» Items listed in a dataset
——

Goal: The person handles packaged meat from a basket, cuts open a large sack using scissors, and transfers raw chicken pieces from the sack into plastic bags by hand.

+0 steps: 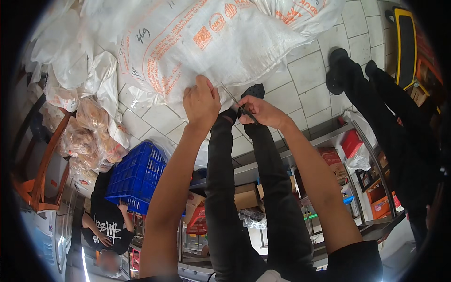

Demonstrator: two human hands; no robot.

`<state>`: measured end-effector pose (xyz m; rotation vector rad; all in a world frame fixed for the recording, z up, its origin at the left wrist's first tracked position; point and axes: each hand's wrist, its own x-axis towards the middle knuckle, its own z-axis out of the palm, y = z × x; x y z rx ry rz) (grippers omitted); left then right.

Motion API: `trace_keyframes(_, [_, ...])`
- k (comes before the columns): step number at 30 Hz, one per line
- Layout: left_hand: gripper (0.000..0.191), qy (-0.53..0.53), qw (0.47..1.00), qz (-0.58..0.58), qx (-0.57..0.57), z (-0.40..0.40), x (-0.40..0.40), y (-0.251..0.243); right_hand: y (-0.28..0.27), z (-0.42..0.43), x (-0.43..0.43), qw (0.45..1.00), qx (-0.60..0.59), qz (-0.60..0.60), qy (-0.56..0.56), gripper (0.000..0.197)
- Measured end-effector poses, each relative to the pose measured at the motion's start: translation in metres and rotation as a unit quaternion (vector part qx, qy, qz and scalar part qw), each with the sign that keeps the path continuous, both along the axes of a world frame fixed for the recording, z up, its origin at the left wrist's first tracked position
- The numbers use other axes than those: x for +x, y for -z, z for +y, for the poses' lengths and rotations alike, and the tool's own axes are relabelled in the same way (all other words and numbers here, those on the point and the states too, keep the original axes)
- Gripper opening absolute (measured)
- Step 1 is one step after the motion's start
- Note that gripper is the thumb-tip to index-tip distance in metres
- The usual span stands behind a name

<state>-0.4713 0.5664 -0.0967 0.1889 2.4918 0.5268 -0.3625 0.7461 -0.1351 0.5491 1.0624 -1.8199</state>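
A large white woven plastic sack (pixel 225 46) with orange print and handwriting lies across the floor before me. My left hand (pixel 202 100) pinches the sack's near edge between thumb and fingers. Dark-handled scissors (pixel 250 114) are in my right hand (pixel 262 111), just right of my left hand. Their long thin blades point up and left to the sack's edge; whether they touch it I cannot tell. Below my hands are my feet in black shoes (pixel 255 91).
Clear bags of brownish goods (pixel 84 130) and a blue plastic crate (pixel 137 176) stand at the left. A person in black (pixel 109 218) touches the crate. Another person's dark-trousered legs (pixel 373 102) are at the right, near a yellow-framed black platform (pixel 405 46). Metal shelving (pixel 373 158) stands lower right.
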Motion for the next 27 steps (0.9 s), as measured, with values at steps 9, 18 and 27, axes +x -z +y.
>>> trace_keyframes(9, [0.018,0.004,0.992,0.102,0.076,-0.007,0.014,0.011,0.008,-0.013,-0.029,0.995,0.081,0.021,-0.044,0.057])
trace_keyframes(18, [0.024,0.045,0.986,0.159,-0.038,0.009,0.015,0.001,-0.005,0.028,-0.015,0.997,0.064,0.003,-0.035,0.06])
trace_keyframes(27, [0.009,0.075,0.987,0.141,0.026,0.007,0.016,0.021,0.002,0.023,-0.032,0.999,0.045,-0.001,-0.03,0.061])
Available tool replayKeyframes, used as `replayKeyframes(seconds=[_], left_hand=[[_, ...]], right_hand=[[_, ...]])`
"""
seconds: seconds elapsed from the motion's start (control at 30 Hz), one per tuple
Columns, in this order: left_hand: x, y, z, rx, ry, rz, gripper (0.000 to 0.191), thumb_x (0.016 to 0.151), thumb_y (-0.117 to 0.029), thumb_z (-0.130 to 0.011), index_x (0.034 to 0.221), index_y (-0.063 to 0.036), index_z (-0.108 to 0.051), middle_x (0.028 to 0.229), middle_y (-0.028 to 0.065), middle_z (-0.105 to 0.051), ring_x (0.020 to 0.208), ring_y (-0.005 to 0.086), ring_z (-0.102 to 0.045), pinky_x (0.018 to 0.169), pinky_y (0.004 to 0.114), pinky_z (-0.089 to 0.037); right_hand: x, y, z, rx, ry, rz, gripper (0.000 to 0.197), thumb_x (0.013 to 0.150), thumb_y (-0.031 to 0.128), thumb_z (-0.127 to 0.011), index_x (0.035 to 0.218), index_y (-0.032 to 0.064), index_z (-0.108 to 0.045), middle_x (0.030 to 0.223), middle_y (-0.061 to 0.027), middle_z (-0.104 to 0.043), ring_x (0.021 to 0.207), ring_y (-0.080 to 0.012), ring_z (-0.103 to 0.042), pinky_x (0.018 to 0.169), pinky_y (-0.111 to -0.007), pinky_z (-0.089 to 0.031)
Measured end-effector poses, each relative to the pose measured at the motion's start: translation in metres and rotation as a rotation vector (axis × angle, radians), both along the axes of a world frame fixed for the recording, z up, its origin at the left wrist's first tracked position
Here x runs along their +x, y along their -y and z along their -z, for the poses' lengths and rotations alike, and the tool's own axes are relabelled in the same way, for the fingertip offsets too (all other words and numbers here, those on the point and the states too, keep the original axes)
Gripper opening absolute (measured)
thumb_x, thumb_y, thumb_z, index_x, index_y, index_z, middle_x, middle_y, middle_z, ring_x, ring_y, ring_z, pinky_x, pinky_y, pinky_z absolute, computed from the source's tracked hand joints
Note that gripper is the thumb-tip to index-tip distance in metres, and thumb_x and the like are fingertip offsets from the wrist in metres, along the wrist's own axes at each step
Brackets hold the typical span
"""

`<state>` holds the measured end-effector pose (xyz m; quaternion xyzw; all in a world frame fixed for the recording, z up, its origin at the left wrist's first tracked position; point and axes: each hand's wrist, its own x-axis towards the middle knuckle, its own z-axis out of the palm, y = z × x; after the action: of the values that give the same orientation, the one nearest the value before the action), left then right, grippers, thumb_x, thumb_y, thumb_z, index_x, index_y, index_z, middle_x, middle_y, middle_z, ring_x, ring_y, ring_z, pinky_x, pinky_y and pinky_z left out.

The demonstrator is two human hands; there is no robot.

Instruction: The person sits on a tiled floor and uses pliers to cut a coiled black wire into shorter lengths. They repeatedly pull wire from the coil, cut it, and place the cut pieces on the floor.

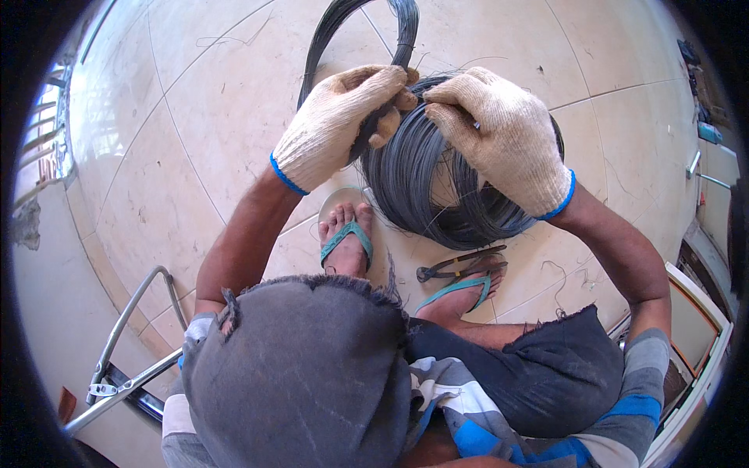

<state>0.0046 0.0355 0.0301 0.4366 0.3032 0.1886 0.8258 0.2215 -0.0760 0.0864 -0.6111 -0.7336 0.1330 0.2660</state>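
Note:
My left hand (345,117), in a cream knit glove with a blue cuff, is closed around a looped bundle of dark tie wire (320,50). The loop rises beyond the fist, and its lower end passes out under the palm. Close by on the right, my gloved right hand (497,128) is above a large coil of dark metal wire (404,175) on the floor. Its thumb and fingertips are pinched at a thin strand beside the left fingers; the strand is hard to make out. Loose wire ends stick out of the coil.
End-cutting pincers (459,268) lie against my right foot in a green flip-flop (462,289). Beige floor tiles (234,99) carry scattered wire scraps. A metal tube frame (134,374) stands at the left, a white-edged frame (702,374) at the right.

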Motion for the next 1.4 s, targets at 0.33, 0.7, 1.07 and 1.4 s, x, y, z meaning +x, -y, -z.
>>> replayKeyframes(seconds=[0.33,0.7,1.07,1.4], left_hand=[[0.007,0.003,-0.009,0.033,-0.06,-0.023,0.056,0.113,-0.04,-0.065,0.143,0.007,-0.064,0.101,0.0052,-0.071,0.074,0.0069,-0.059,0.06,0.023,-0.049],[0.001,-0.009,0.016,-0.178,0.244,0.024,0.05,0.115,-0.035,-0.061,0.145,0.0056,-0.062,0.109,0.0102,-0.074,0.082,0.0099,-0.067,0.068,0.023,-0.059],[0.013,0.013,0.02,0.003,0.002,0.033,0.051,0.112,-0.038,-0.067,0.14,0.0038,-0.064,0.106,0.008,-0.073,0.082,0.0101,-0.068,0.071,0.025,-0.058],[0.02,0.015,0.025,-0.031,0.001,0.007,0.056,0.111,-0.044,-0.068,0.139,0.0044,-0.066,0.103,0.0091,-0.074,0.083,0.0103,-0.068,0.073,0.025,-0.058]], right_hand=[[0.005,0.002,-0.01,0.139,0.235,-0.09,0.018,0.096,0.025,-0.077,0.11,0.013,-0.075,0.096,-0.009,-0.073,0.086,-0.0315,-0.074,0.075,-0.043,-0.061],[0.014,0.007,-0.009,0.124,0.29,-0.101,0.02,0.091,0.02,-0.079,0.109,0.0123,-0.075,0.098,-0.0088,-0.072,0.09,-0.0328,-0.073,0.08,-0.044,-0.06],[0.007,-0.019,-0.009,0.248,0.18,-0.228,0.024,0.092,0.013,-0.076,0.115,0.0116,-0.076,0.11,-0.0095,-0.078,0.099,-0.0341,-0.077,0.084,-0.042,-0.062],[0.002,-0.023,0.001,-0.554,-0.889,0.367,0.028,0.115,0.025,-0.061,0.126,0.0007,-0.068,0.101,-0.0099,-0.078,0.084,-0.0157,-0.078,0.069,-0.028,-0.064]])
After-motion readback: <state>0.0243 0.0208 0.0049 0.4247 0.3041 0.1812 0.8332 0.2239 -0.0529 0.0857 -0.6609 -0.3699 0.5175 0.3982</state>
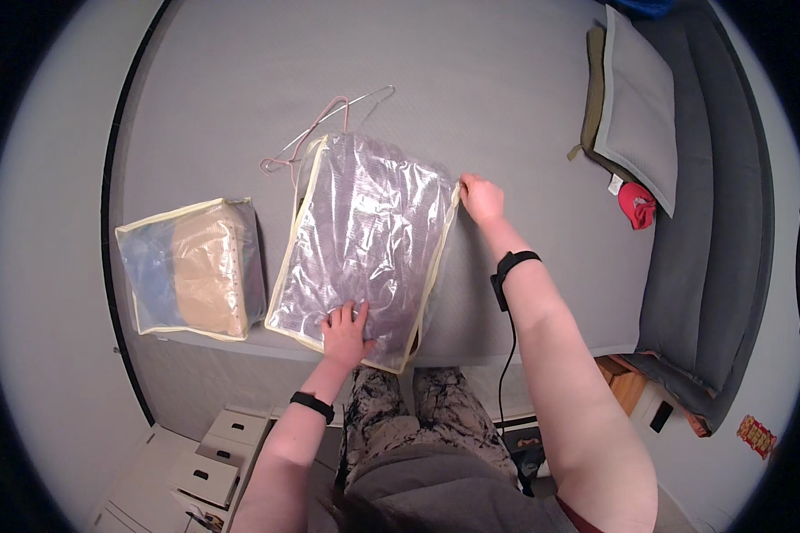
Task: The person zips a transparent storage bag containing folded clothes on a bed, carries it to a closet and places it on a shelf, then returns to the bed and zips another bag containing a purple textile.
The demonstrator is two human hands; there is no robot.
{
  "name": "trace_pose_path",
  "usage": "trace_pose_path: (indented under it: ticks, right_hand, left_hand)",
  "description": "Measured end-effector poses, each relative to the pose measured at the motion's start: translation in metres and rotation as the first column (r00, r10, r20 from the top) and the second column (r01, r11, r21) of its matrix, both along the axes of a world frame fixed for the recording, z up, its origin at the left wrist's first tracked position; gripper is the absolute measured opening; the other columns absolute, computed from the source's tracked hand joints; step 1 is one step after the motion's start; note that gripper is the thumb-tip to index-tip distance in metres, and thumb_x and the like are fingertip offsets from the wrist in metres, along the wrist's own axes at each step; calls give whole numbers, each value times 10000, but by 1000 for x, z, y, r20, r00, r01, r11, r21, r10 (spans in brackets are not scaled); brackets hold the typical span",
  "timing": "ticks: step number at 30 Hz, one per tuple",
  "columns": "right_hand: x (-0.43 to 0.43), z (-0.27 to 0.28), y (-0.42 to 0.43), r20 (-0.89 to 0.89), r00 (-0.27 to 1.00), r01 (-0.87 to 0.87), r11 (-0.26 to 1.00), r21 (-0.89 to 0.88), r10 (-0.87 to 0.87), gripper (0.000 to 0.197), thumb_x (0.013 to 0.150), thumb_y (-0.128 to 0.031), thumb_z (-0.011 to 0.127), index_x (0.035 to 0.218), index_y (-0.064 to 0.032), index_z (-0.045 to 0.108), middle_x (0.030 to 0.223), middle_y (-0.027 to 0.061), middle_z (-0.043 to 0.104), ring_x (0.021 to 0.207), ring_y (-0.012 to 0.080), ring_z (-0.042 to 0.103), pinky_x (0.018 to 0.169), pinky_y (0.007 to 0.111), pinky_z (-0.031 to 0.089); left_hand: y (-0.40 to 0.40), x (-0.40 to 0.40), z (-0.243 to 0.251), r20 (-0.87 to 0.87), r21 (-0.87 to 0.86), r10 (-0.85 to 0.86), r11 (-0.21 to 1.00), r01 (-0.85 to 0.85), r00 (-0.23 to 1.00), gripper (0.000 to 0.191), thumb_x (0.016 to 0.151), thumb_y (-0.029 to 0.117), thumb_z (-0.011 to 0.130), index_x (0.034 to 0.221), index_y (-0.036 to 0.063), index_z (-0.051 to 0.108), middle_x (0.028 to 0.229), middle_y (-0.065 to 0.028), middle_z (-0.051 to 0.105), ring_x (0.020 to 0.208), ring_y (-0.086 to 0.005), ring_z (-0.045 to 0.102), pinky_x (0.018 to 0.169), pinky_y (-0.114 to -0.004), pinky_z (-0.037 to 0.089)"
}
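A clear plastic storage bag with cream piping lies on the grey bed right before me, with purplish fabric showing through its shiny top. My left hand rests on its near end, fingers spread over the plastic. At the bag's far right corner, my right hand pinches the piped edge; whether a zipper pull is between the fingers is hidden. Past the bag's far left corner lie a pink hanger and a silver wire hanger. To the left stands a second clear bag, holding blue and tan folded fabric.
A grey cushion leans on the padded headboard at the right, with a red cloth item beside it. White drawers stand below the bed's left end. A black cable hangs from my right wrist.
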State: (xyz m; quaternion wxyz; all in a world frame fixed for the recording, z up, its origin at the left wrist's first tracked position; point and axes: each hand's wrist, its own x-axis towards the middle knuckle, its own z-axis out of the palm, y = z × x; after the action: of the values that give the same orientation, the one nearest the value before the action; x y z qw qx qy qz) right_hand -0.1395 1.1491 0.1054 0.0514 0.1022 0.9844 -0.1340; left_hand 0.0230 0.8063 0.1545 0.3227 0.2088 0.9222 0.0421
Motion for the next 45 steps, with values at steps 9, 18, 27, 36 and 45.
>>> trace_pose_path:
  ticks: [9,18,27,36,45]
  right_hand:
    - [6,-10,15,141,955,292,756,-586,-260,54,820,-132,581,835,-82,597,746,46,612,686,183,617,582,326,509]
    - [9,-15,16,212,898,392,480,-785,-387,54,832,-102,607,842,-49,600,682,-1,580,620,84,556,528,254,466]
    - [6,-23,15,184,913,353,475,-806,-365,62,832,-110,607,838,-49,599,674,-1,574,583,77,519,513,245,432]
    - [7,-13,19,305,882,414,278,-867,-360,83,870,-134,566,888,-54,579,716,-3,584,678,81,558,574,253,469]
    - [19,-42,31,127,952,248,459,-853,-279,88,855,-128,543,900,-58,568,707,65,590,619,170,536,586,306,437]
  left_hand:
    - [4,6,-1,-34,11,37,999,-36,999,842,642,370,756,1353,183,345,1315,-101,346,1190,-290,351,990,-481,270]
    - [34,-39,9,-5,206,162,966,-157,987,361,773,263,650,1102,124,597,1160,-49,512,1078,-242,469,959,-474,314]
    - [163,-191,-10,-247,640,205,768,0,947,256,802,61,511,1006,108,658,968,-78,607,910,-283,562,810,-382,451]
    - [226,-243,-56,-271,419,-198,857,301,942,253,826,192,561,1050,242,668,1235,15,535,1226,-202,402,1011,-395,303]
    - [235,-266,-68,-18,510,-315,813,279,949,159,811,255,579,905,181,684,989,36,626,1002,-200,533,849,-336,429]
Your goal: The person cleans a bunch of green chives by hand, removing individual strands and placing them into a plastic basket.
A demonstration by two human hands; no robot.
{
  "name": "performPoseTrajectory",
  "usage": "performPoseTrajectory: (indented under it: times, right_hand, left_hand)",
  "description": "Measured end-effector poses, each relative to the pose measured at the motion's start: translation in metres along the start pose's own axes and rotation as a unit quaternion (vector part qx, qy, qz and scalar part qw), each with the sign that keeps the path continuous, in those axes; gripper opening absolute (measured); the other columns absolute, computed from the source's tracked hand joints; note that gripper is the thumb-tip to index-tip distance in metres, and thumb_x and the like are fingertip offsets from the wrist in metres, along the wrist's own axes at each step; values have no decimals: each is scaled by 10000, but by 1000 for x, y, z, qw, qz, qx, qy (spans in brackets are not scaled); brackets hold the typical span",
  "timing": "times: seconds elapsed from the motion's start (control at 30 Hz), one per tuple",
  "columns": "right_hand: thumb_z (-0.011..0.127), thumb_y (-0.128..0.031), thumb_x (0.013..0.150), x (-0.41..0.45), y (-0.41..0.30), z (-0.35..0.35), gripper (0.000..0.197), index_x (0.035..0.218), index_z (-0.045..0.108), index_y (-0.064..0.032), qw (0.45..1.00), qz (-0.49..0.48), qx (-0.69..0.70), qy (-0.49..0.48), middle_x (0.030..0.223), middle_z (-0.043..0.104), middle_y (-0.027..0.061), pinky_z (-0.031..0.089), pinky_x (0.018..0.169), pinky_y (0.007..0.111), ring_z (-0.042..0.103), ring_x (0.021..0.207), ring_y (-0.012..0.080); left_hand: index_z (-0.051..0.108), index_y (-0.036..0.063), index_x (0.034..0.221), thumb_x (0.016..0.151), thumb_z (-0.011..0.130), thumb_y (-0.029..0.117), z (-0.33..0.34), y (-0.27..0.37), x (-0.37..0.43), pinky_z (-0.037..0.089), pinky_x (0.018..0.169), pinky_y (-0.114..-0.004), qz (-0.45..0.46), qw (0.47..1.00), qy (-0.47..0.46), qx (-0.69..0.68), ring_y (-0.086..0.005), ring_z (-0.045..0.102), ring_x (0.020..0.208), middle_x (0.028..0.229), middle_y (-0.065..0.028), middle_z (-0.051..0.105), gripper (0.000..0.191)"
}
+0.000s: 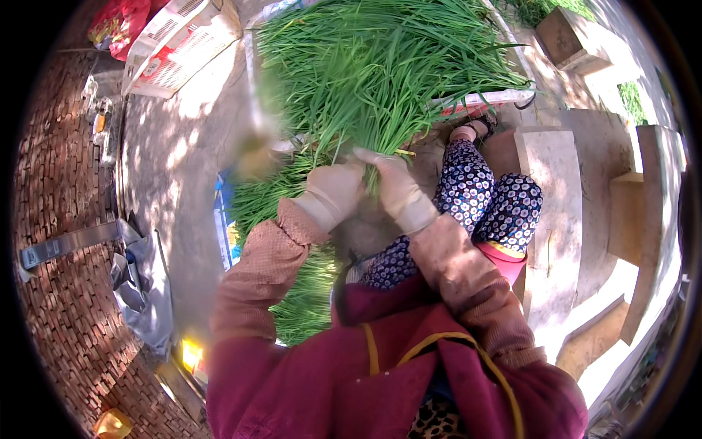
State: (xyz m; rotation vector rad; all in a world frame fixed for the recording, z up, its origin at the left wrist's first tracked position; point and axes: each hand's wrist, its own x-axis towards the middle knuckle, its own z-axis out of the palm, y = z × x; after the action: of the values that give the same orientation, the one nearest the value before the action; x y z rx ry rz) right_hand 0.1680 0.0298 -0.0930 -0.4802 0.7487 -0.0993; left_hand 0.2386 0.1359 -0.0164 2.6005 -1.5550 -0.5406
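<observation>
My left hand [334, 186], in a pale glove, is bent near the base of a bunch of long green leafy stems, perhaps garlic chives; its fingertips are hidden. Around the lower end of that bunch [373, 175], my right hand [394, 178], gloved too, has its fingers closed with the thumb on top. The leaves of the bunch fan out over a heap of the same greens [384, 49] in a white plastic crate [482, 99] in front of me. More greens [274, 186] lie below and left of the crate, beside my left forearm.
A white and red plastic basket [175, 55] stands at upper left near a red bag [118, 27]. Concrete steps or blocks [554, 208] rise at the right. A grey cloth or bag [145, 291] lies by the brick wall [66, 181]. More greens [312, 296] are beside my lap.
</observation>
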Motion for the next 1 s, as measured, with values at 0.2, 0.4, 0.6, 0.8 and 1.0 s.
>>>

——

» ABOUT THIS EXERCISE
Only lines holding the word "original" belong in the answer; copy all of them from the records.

» SOLUTION TO THE EXERCISE
- The numbers use other axes than those: x for +x, y for -z, z for +y, for the poses' lengths and rotations alike, and the tool's own axes are relabelled in the same way (all other words and numbers here, those on the point and the states too, keep the original axes)
Here x runs along their +x, y along their -y and z along their -z, for the poses' lengths and rotations alike, and the tool's own axes are relabelled in the same way, for the fingertip offsets too (all other words and numbers here, those on the point and the states too, keep the original axes)

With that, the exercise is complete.